This project attempts the network anomaly detection task on the "KDD Cup 1999" benchmark dataset. The unsupervised learning algorithms K-Means, spectral clustering and DBSCAN were used to attempt this problem, after applying some feature engineering and dimensionality reduction strategies on the data. Manually-implemented metrics (precision, recall, f1-score and conditional entropy) were used to assess the quality of the aforementioned learning algorithms
This project was developed as part of the course Pattern Recognition in the Spring 2023 semester at the Faculty of Engineering, Alexandria University, under the Computer and Communications Engineering department, supervised by Dr. Marwan Torki.
1- Download KDD Cup 1999 dataset and understand its format.
2- Implement the K-Means clustering algorithm, and try different values for K.
3- Implement the spectral clustering algorithm, and apply for k = 23.
4- Manually implement the evaluation metrics (precision, recall, f1 score and conditional entropy), and use them to compare between the results for k-means and spectral clustering.
5- Implement the DBSCAN algorithm, and evaluate it using the previously mentioned metrics.

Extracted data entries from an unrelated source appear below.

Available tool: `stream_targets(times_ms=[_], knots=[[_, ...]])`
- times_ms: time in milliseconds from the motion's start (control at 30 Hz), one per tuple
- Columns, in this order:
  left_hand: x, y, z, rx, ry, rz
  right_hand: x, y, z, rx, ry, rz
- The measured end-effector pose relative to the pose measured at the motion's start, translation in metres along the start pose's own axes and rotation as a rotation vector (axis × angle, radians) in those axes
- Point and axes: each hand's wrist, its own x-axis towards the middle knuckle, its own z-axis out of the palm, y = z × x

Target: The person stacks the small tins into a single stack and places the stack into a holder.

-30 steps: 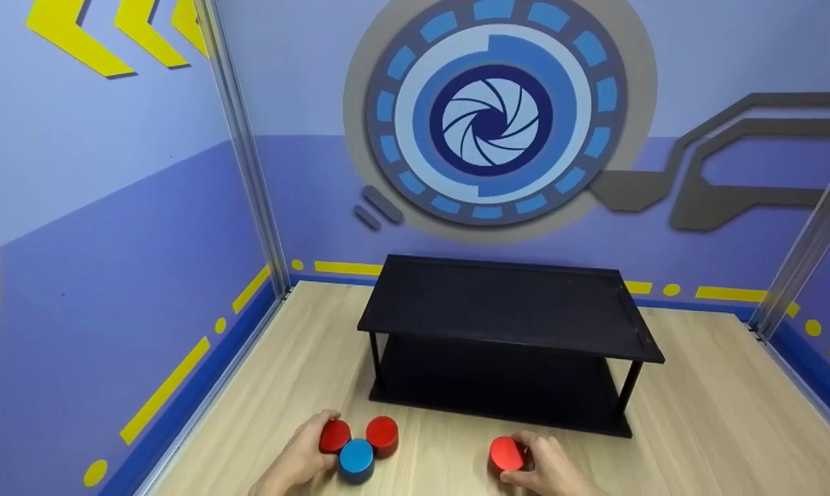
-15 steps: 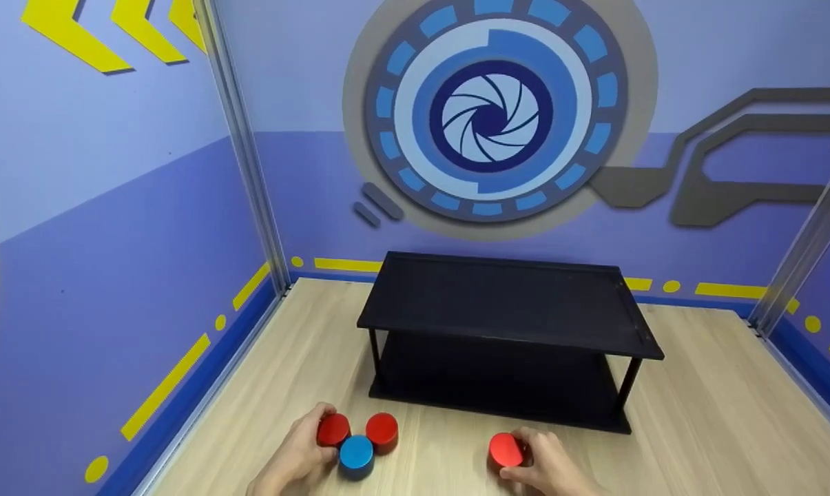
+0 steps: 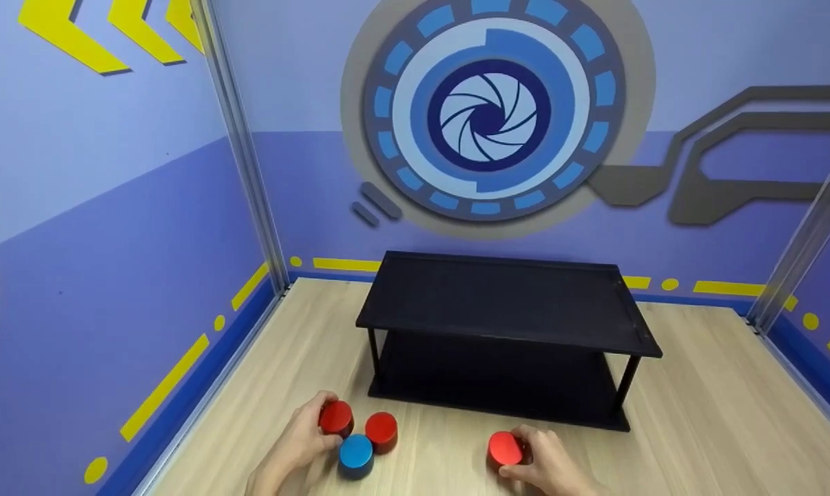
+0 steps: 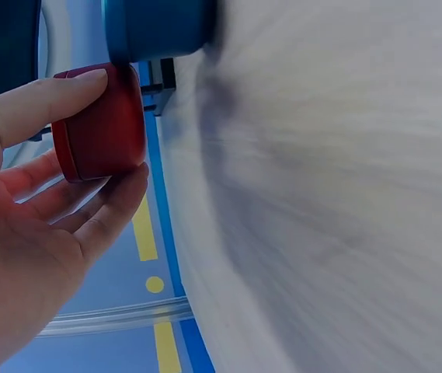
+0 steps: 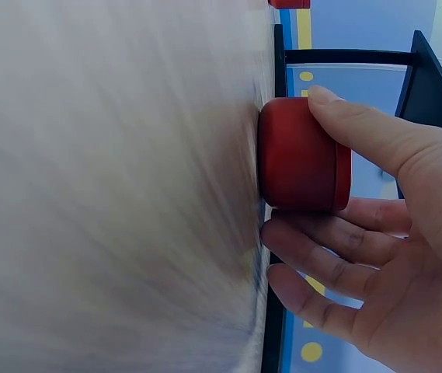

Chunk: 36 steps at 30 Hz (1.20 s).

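Note:
My left hand (image 3: 303, 434) grips a small round red tin (image 3: 337, 418) by its sides, thumb on the near side. The left wrist view has a gap between this tin (image 4: 102, 124) and the tabletop. A blue tin (image 3: 356, 455) stands right in front of it, and another red tin (image 3: 381, 432) stands just to the right. Farther right, my right hand (image 3: 547, 463) holds a third red tin (image 3: 505, 450), which sits on the table. In the right wrist view the thumb and fingers lie around that tin (image 5: 302, 155).
Behind the tins stands a black two-level shelf (image 3: 501, 300), its lower board (image 3: 497, 386) close to the table surface. Patterned blue walls (image 3: 304, 200) with metal corner posts (image 3: 249, 151) enclose the wooden table (image 3: 718, 386).
My left hand has lifted its red tin and moved it slightly away toward the shelf, off the blue tin. The right hand and its tin have stayed in place.

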Motion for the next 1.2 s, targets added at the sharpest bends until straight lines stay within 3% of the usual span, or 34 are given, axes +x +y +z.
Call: stream_targets(times_ms=[367, 500, 900, 1200], knots=[[0.004, 0.013, 0.004, -0.002, 0.003, 0.071, 0.000, 0.000, 0.000, 0.007, 0.012, -0.018], [0.005, 0.020, 0.007, -0.006, -0.015, 0.069, 0.000, 0.001, 0.000, 0.010, 0.013, -0.019], [0.012, 0.039, 0.025, -0.037, -0.067, 0.112, -0.001, 0.000, 0.001, 0.009, 0.012, -0.014], [0.018, 0.049, 0.034, 0.023, -0.061, 0.212, -0.002, 0.001, 0.001, 0.019, 0.020, -0.011]])
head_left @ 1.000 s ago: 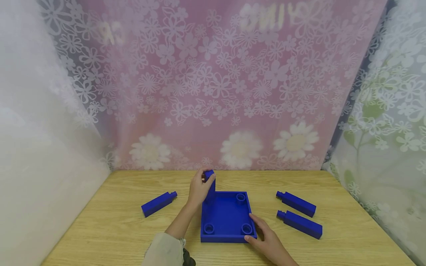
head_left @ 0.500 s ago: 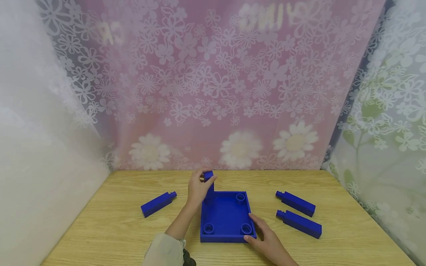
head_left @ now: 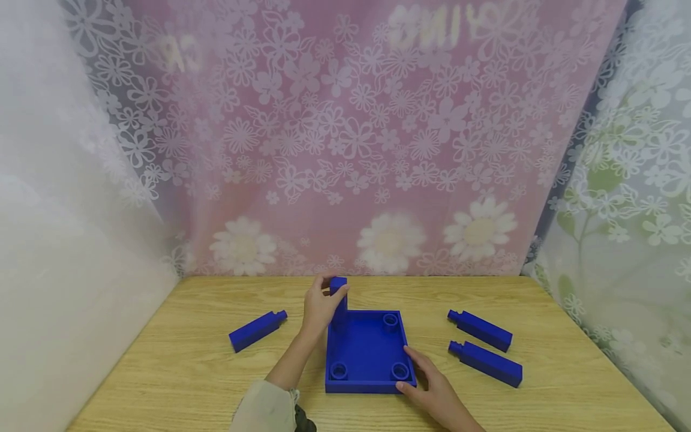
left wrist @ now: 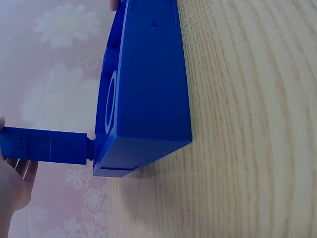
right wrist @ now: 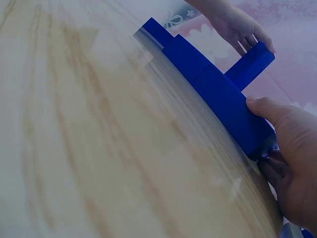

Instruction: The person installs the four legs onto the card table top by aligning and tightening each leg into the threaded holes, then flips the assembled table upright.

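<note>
A square blue base (head_left: 367,348) with a raised rim lies open side up, round sockets in its corners. My left hand (head_left: 317,309) pinches a blue square leg (head_left: 340,300) near its top, thumb on one side and fingers on the other. The leg stands upright at the far left corner; in the left wrist view its narrow neck (left wrist: 90,148) shows just above the rim. At the near right corner my right hand (head_left: 436,393) grips the base, thumb on the front edge and fingers along the right side. The right wrist view shows its thumb (right wrist: 265,106) against the wall.
One loose blue leg (head_left: 256,332) lies on the wooden table (head_left: 178,384) to the left. Two more, an upper leg (head_left: 480,331) and a lower leg (head_left: 487,363), lie at the right. A flowered pink curtain (head_left: 324,180) hangs behind the table's far edge.
My left hand and the leg in it have shifted very slightly at the far left corner. The base, my right hand and the loose legs stay in place.
</note>
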Tool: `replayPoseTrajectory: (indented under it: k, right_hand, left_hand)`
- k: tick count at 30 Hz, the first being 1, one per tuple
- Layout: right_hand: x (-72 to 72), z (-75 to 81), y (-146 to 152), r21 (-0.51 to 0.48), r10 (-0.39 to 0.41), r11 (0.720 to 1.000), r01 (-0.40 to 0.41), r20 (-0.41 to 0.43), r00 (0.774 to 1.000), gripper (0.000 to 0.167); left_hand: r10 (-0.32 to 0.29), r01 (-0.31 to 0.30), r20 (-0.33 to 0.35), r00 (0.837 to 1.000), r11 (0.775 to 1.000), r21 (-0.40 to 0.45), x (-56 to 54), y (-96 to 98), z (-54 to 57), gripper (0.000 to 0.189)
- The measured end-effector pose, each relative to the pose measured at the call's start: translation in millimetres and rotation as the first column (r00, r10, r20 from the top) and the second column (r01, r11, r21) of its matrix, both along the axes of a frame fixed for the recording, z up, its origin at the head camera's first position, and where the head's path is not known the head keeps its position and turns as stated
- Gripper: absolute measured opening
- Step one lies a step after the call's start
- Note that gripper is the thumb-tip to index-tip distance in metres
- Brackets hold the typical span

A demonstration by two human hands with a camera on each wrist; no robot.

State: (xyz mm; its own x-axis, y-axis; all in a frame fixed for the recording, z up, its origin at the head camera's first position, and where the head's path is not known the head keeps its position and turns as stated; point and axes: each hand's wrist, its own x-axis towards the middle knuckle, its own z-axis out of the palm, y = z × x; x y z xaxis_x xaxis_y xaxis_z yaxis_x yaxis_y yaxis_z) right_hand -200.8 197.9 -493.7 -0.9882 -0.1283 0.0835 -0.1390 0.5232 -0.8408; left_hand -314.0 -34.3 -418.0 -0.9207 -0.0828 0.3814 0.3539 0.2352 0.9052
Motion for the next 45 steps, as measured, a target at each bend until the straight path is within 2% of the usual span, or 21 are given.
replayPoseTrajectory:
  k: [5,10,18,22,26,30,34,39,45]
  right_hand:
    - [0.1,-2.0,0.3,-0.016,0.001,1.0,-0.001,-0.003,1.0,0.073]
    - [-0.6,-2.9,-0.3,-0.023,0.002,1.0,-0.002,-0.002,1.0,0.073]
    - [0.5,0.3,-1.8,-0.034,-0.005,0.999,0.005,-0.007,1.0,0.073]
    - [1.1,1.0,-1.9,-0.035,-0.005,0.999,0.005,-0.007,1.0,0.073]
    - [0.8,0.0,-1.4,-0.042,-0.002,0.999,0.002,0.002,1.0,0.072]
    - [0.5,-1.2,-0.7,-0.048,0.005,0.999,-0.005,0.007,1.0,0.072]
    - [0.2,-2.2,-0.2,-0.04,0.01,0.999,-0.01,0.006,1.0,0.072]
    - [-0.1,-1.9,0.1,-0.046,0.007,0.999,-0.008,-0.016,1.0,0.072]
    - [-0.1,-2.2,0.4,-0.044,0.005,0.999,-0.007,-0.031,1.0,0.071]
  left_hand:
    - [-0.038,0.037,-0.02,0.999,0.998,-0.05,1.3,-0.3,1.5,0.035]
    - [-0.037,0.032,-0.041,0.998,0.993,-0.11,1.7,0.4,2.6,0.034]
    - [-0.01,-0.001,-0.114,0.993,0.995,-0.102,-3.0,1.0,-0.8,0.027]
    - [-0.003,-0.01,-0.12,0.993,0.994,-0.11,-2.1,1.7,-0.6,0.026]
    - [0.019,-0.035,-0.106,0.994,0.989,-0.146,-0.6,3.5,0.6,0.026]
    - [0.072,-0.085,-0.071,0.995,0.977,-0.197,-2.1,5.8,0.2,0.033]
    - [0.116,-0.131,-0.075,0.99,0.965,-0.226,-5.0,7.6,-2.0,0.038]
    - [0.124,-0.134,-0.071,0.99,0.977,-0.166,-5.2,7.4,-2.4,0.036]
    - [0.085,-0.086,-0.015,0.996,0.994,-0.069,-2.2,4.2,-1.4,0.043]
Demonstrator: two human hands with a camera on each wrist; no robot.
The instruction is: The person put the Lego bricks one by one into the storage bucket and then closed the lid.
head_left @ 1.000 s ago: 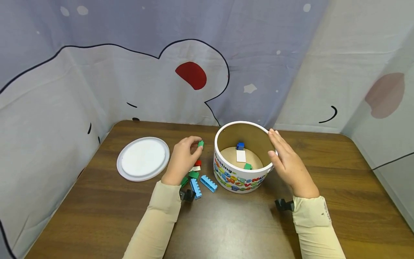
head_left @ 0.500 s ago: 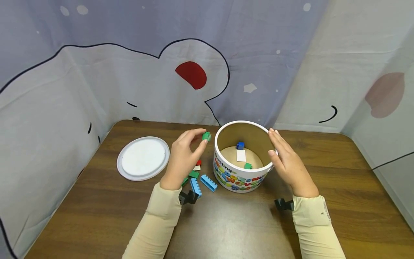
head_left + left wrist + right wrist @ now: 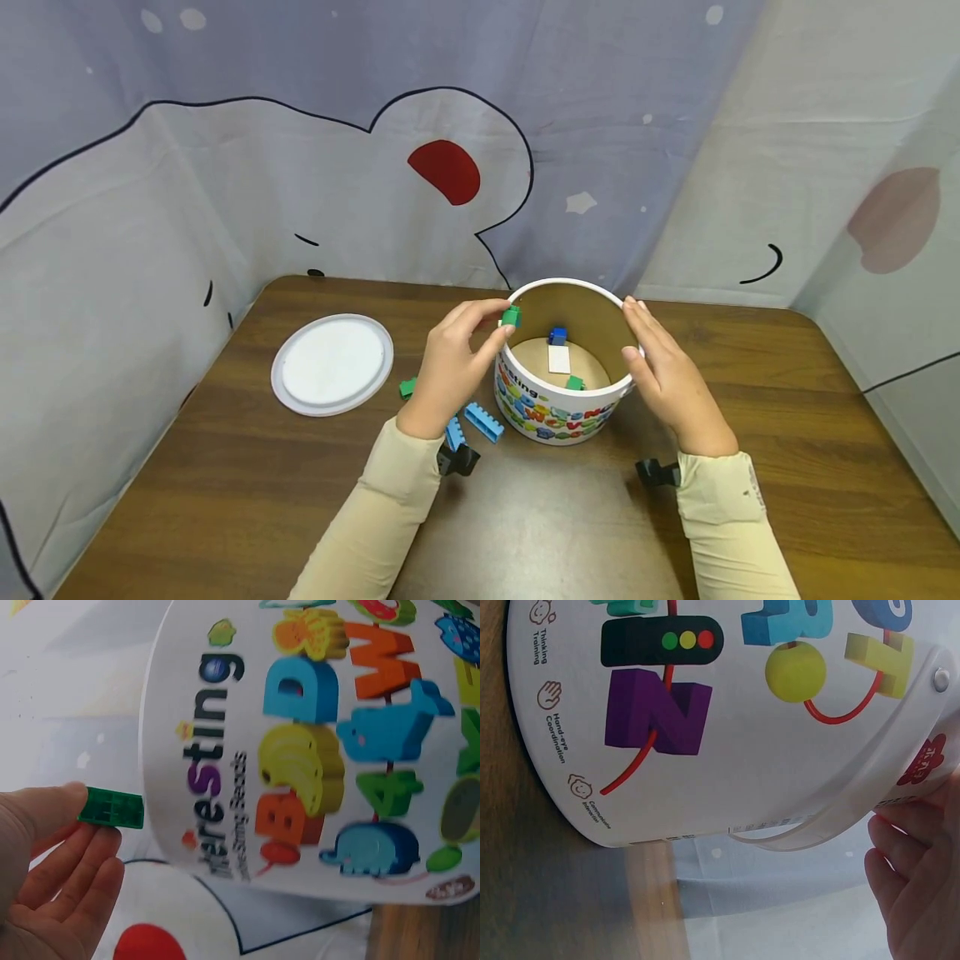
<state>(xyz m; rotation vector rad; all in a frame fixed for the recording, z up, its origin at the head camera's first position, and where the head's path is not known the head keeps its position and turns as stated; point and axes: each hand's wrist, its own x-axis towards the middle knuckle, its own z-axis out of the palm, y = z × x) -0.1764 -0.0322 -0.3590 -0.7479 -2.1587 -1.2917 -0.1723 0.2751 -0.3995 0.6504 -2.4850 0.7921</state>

This project was developed in the following environment:
- Jupyter Notebook
- Miniconda
- Python 3.11.5
1- Clone the repository to your local machine:
git clone https://github.com/MohEsmail143/network-anomaly-detection.git
2- Open Jupyter notebook.
3- Check out the the Jupyter notebook network-anomaly-detection.ipynb
.
This project is licensed under the MIT License - see the LICENSE.md file for details.